Le cours de l'action Zealand Pharma chute de 25 % après qu'un quart des patients a abandonné l'essai clinique sur un médicament contre l'obésité
information fournie par Reuters 08/06/2026 à 12:14

((Traduction automatisée par Reuters à l'aide de l'apprentissage automatique et de l'IA générative, veuillez vous référer à l'avertissement suivant: https://bit.ly/rtrsauto)) (Mise à jour sur le cours de l'action, ajout d'un graphique et de détails sur la tolérance tout au long du texte; commentaires des analystes aux paragraphes 5 et 16)

* Dans l'essai sur le survodutide, un patient sur quatre a abandonné le traitement en raison d'effets indésirables à la dose la plus élevée

* Selon les analystes, le schéma posologique rigide pourrait affecter la tolérance

* Les analystes voient dans les données sur les maladies hépatiques une lueur d'espoir

par Bhanvi Satija et Stine Jacobsen

L'action de Zealand Pharma

ZELA.CO a chuté de jusqu'à 25 % lundi après la publication des données d'essai de son médicament injectable contre l'obésité, le survodutide, qui ont révélé un taux élevé d'abandon du traitement en raison d'effets secondaires, malgré des résultats encourageants chez les patients atteints d'une maladie hépatique.

Le partenaire du laboratoire danois, Boehringer Ingelheim, qui détient les droits exclusifs de développement et de commercialisation du survodutide, a présenté ce week-end lors d'un congrès médical des données de phase avancée issues de deux études sur le médicament.
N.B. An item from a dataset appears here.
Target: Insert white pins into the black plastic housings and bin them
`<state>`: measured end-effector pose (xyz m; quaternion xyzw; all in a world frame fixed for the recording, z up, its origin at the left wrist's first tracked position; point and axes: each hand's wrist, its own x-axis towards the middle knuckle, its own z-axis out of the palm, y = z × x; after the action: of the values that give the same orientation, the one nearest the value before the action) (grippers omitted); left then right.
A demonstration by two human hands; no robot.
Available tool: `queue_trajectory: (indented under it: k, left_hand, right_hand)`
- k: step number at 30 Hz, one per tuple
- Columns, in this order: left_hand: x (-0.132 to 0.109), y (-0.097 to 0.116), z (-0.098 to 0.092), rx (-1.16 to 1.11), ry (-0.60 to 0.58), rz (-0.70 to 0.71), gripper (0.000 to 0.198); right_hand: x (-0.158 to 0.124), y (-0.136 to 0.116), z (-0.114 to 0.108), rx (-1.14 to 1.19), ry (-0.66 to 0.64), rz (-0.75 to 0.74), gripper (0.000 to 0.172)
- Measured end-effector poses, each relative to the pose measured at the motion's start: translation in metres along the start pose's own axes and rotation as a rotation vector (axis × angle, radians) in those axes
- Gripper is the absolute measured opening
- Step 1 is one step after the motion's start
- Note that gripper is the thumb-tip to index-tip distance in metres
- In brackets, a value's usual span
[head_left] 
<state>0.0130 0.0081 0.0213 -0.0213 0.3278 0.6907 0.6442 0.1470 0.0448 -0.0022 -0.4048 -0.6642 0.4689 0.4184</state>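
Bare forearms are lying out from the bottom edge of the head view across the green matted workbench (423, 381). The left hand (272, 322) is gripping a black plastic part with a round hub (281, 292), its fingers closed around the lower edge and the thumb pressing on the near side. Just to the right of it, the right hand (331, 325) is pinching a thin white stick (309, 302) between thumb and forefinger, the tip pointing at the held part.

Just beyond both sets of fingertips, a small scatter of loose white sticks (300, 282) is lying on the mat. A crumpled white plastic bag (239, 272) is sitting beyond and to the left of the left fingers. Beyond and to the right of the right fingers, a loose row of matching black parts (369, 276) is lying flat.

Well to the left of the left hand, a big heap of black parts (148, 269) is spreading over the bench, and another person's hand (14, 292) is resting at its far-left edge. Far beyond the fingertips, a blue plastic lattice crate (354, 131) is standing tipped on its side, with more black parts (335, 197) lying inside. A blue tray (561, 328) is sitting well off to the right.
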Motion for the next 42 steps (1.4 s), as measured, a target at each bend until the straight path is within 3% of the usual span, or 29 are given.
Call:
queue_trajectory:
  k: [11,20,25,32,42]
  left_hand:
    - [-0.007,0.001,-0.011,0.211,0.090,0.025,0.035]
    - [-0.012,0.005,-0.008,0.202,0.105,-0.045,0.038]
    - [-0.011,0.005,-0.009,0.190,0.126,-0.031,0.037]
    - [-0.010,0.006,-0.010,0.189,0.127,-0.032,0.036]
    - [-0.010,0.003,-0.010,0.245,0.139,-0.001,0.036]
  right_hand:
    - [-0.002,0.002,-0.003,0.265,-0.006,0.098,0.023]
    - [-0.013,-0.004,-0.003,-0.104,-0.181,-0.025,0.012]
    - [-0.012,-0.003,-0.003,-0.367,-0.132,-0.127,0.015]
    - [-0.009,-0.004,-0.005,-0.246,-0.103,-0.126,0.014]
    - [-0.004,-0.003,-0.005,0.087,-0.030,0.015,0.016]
Le marché des médicaments contre l'obésité devrait dépasser les 100 milliards de dollars d'ici 2030 et devient de plus en plus concurrentiel, les investisseurs se concentrant sur la sécurité et les avantages des nouveaux médicaments qui vont au-delà des simples chiffres de perte de poids.

Lundi, les actions de Zealand ont enregistré la plus forte baisse de l'indice européen Stoxx 600, reculant de 22,8 % à 09h18 GMT. Elles ont chuté de plus de 40 % cette année. Les actions de Novo Nordisk NOVOb.CO ont également reculé de 2,8 %.

"Dans l'ensemble, nous considérons que la sécurité et la tolérance sont décevantes... malgré des données confirmant certains signaux intéressants concernant la composition corporelle et le foie", ont déclaré les analystes de Barclays dans une note.

PROBLÈMES DE TOLÉRANCE LIÉS À UN DOSAGE "RIGIDE"

Près d'un patient sur quatre, soit 25%, prenant la dose la plus élevée de 6 milligrammes de survodutide a arrêté le traitement en raison d'effets secondaires, environ un sur cinq ayant abandonné spécifiquement à cause de problèmes gastro-intestinaux, selon les données.

Le Wegovy NOVOb.CO de Novo Nordisk et le Zepbound LLY.N d'Eli Lilly ont affiché des taux d'abandon de 7% et 6% respectivement lors de leurs essais cliniques.

Les analystes ont estimé que ces problèmes étaient en partie dus au calendrier rigide utilisé dans les deux études, l'une portant sur des patients en surpoids ou obèses et l'autre sur des patients atteints d'une maladie hépatique, qui ne laissait que peu de marge de manœuvre pour réduire la posologie en cas d'effets indésirables.

Bien qu'une plus grande flexibilité pour réduire les doses ait été introduite, environ trois patients sur quatre n'avaient plus que moins de trois mois de traitement à suivre à ce moment-là.

Boehringer investit dans des études supplémentaires pour améliorer la tolérance, notamment sur la manière d'initier les patients au traitement, d'ajuster les doses et de faire passer les patients d'autres médicaments GLP-1, en mettant l'accent sur la réduction des effets secondaires.

UNE LUEUR D'ESPOIR

Les analystes de Jefferies ont déclaré que les données issues du groupe de patients atteints d'une maladie hépatique constituaient "peut-être une lueur d'espoir" et pourraient justifier un rôle différencié pour le médicament.

Jusqu'à 84,2% des patients ont présenté une réduction de la stéatose hépatique d'au moins 30%, contre 24,3% dans le groupe placebo après 48 semaines.

Les analystes de Barclays ont déclaré que les problèmes de tolérance constituaient également une préoccupation pour les patients atteints de maladies hépatiques et qu'ils ne seraient peut-être pas entièrement résolus par un ajustement de la manière dont la dose est augmentée.